• What you need to do: Using the listing below, return every line that includes "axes".

____________

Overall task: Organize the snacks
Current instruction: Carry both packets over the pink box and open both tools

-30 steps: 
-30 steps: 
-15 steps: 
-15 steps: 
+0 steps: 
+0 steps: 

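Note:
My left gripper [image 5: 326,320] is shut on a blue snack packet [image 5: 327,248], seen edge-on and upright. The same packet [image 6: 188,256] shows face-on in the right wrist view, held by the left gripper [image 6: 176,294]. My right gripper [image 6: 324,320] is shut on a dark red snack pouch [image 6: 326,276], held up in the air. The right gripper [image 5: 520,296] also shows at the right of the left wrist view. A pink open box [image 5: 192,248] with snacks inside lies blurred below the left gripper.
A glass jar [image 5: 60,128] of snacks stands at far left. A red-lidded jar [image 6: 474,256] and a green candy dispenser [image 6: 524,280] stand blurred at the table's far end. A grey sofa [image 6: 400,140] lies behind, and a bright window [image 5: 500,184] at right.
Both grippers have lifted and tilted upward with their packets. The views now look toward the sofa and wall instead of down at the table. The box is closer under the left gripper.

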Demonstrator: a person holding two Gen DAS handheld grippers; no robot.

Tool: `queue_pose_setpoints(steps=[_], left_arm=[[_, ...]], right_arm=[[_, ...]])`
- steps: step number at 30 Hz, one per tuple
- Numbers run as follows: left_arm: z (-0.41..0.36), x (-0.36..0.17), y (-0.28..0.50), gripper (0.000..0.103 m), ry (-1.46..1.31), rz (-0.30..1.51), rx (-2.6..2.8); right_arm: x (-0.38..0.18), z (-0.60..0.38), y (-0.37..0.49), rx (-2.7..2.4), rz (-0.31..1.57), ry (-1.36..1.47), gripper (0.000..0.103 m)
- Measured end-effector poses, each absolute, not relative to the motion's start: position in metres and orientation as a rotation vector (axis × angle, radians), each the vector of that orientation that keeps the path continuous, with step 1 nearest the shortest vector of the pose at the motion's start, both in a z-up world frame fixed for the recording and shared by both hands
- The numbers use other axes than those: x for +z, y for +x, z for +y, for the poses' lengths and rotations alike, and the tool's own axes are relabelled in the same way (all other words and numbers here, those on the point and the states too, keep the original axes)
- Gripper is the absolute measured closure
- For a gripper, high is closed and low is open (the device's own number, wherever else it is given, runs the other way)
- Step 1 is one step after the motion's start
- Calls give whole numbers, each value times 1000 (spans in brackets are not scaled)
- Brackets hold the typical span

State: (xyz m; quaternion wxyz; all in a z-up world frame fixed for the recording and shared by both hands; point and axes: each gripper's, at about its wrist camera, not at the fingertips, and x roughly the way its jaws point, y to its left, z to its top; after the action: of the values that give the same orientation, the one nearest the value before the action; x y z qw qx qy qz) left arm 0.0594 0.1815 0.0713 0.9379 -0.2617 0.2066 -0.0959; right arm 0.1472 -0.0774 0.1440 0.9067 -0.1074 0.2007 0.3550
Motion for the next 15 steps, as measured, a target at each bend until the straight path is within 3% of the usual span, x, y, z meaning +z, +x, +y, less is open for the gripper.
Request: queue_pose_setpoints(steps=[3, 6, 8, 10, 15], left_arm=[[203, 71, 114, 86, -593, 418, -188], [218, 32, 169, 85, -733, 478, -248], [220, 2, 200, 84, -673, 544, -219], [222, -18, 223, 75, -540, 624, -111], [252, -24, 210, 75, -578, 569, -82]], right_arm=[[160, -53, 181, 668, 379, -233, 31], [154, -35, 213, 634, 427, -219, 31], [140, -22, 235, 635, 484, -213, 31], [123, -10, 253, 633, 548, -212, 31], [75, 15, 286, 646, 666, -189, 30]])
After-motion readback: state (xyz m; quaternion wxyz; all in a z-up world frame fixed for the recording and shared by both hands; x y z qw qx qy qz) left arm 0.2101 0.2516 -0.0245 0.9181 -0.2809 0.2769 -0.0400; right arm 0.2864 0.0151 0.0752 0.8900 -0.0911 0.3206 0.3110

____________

• Output of the exercise:
- The numbers use other axes than those: x for +z, y for +x, z for +y, for the poses' lengths and rotations alike, and the tool's own axes are relabelled in the same way (all other words and numbers here, those on the point and the states too, keep the original axes)
State: (xyz m; quaternion wxyz; all in a z-up world frame fixed for the recording and shared by both hands; point and axes: each gripper's, at about its wrist camera, not at the fingertips, and x roughly the way its jaws point, y to its left, z to its top; after the action: of the values that give the same orientation, the one nearest the value before the action; x y z qw qx qy qz) left arm 0.0594 0.1815 0.0713 0.9379 -0.2617 0.2066 -0.0959; right arm 0.1472 -0.0774 0.1440 0.9067 -0.1074 0.2007 0.3550

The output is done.